Après avoir négocié à la porte, nous voici arpenter le sanctuaire de la République, gesticulant et bavardant nonchalamment, montant les escaliers d’un pas chancelant. Comme s’ils s’étaient donné parole, les responsables de la présidence étaient, les uns aux fenêtres de leurs bureaux, les autres dans les couloirs, désireux de ne manquer aucun instant de notre parcours pittoresque et pour le moins insolite dans ces lieux solennels. .

Une espèce échappée d’une ménagerie ? Des troubadours animant la galerie pour un cadeau de janvier ? Le spectacle était assuré, même si la présence de Bintou donnait un peu de sang-froid à la troupe. Mais continuons. L’huissier nous avait à peine fait entrer que Djibril écarta les bras comme pour implorer le ciel.
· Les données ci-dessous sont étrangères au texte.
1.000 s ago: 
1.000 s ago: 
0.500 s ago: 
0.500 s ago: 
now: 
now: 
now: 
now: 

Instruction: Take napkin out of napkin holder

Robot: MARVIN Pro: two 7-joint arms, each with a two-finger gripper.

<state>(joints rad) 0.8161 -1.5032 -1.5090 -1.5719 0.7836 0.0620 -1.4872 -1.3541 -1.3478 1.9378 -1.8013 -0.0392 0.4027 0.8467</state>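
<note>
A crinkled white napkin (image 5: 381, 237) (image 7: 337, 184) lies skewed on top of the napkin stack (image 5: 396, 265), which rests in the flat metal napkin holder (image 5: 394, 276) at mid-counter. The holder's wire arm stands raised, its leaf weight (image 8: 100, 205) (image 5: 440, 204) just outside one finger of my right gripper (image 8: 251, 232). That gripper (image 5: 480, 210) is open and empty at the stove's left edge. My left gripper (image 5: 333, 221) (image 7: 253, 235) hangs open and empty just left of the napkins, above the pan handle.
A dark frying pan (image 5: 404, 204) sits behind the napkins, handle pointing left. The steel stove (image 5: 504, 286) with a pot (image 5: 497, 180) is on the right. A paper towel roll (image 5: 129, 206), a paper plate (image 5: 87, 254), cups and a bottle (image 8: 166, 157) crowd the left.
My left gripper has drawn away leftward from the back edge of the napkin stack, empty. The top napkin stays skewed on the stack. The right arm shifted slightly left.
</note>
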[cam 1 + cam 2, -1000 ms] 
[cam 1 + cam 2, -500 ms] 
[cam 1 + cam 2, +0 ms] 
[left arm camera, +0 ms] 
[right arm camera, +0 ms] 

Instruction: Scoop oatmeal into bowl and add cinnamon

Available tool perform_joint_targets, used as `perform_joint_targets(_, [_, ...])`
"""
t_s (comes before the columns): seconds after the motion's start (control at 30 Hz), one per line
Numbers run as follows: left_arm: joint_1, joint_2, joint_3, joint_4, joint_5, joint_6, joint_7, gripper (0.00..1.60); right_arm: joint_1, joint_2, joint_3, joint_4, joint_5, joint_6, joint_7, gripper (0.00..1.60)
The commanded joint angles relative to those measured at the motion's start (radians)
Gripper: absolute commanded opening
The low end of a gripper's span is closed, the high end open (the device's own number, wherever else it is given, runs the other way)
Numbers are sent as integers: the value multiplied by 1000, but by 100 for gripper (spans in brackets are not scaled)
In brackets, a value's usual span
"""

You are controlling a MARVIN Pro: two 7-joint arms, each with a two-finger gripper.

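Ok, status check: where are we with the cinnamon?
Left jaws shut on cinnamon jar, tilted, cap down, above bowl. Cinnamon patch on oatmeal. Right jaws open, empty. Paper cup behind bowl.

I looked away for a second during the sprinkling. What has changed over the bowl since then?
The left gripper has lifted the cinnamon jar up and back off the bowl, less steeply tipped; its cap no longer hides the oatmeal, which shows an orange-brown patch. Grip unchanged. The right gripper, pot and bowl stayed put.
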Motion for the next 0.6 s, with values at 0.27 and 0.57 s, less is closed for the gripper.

En fait, c’était pour envelopper notre longiligne président qui, jouant le jeu, en fit de même pour l’étreinte de ces retrouvailles hors du commun. Puisqu’il y en a pour un, il y en a pour trois. Binetou et moi nous en tenions aux gestes barrières de la distanciation protocolaire.

Conversation animée. Issa, plus familier avec Diouf, lance l’attaque. Fabienne Diouf partageait avec Joe Ouakam un espace de vie à la fois privé artistique (pour Joe) et commercial pour la fille du président. Djibril suit et rappelle les promesses non tenues par le ministère de la Culture. Abdou Diouf, placide, déroule. C’était le tour d’Ibou et j’ai dû voler au secours de Bintou, remarquablement retenue, pour qu’elle puisse exposer ses inquiétudes au chef de l’Etat.

Alors qu’on ne s’y attendait pas du tout, Issa s’est soudainement levé et est allé se placer près de la fenêtre du bureau présidentiel. Il nous a laissé là sans que nous sachions pourquoi. Il boudait simplement. J’ai dû négocier son retour au salon du président, qui lui a parlé avec gentillesse et douceur. C’est à cette occasion que le projet Sandaga, centre culturel et zone piétonne ouest-africaine, a été présenté au président Diouf, séduit par l’initiative.

Des questions importantes dans le domaine du cinéma, de l’art, bref de la culture ont été abordées lors de cette audition et des engagements ont été pris. Un seul a été mis en œuvre. Joe avait précisément protesté contre cette manie de nos gouvernements de ne pas traduire les politiques annoncées en faits. Cela était insupportable pour les créateurs et les entrepreneurs culturels connus et reconnus dans le monde entier, sans que leur propre pays ne leur emboîte le pas. La suite lui a donné raison.